Russian neuroscientist

Svetlana Dambinova (Russian: Светла́на Алекса́ндровна Дамбинова; born March 15, 1949, in Irkutsk) is a Russian neuroscientist, Doctor of Biological Sciences, Distinguished Professor at Laboratory of biomarkers at Medical Center "DeKalb", Atlanta, USA. Dambinova was awarded as Honored Worker of Science of the Republic of Buryatia (1996) and Russian Federation (1998). Known in the world for research of glutamate receptors. The Head of the project of the International Department of Neurology SPBGMU them. Acad. Pavlov's.
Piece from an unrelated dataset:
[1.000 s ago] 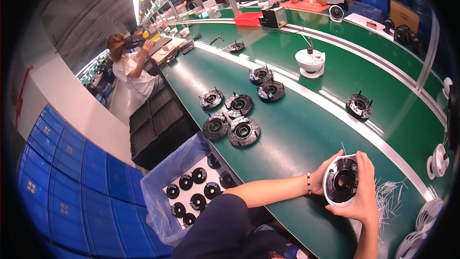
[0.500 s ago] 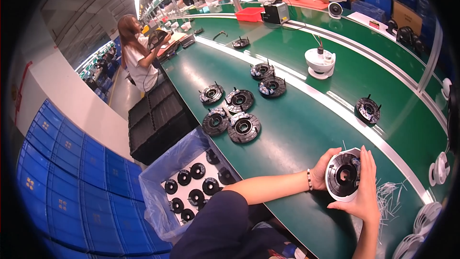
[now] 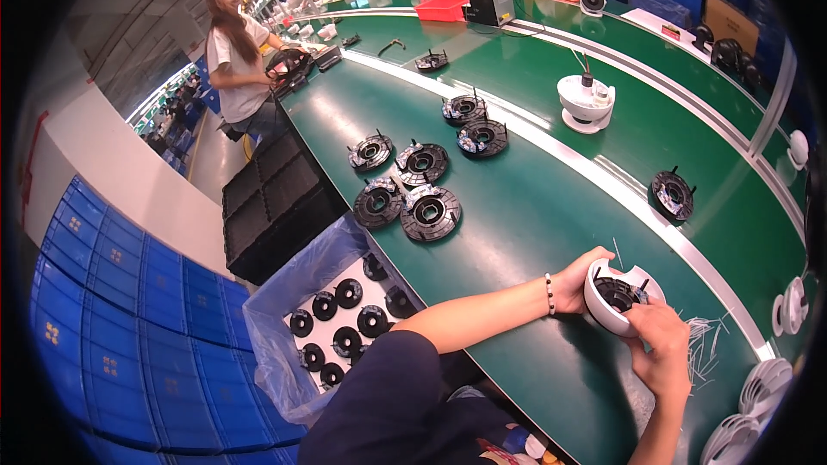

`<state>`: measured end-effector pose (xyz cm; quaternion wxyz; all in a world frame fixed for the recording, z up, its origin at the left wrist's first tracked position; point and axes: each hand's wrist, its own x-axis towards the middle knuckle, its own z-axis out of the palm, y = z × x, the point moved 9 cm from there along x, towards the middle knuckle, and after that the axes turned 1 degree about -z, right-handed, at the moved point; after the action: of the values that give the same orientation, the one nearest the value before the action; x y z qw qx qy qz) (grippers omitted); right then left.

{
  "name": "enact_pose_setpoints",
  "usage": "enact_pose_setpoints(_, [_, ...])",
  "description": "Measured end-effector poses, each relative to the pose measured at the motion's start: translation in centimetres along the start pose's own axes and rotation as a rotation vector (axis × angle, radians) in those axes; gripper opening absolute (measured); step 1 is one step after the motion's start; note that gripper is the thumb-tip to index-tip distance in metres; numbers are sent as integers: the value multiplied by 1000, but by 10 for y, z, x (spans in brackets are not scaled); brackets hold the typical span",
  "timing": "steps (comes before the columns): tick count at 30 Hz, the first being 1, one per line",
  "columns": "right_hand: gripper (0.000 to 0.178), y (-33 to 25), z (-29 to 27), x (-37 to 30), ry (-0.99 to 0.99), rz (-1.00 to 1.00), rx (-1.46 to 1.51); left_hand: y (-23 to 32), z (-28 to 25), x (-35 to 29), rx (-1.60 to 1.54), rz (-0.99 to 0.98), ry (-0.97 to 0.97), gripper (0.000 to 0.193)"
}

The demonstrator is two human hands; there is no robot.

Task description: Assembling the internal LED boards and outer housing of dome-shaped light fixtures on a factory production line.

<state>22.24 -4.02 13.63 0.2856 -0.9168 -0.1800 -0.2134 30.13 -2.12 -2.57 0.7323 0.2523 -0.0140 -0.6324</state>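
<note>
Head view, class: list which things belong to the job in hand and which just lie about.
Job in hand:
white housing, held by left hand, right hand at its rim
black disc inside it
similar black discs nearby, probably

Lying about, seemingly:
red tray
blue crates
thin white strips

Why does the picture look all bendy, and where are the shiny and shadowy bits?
Head view: the fisheye camera curves the long white rail and leaves the corners black; head view: pale glare shines on the green table, toward its far end; head view: a dark shadow lies on it below the white housing.
</note>
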Motion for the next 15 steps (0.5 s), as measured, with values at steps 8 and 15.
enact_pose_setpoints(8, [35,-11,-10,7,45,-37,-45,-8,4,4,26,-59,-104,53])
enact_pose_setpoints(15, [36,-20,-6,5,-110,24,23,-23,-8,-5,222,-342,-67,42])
==Education and early life==
Dambinova was born in Irkuts Region, she was studied at school in Ulan-Ude city, Republic of Buryatia, at 1966 she graduated from school with honors. She earned her bachelor's degree in biochemistry from Irkutsk State University at faculty "Chemistry of Natural Compounds". In 1971 she attended two year traineeship at Siberian Institute of Plant Physiology and Biochemistry Russian Academy of Sciences. Dambinova continued postgraduate study at Research Institute of Experimental Medicine. In 1976 Dambinova defended her PhD thesis "Histone RNA synthesizing activity in denervated skeletal muscles and neurotropic regulation" the specialty biochemistry.
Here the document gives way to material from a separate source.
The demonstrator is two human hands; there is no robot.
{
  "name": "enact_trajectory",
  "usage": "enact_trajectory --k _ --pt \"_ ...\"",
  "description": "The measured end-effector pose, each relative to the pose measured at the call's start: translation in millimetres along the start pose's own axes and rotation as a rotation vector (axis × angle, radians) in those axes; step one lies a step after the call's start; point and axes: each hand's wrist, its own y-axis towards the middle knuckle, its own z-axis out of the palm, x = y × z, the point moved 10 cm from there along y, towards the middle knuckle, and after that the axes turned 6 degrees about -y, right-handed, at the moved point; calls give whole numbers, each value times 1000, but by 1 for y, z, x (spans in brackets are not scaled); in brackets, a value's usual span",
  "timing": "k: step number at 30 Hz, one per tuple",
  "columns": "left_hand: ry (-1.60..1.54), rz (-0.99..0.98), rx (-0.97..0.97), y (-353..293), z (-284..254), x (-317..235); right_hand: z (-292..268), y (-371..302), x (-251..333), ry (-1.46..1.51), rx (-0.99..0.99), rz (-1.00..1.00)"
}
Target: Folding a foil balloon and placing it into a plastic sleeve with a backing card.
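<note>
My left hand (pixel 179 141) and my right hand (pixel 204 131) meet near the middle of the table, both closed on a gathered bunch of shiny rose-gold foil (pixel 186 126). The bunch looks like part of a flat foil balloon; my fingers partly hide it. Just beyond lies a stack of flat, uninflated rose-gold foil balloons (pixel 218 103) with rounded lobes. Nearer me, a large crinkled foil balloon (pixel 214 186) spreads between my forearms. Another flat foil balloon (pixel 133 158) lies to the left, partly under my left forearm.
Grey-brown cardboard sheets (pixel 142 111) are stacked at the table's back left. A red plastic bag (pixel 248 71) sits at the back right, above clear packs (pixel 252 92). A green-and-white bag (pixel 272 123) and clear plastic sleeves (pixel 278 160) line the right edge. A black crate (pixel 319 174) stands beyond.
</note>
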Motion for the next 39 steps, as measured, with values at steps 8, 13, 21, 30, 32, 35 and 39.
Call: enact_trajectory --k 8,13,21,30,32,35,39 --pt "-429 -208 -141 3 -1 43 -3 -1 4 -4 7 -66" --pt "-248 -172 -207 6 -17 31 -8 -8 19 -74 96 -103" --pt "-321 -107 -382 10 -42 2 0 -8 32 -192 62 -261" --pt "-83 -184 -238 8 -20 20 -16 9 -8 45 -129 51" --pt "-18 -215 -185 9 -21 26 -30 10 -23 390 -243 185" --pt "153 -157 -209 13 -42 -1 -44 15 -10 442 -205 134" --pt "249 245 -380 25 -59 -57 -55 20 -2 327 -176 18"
In 1980 Dambinova organized the Laboratory of Functional Neurochemistry at Research Institute of Experimental Medicine, and in 1990 the Laboratory of Molecular Neurobiology at Institute of Human Brain, Russia, where she studied molecular properties of ionotropic glutamate receptor. In 1988, Dambinova obtained her Doctor of Science degree.

==Research==
Between 1989 and 1990, Dambinova was invited by Dr. E. Freeze, Director of the Neuroscience Program at NINDS, NIH to engage in a glutamate receptors gene project. Her research accomplishments included studying the role of ionotropic glutamate receptor in mechanisms of epilepsy, stroke, drug abuse, and traumatic brain injury. Her monograph "Neuroreceptors of Glutamate", concerning the significance of NMDA and AMPA receptors in the neurotoxicity cascade underlying brain pathology.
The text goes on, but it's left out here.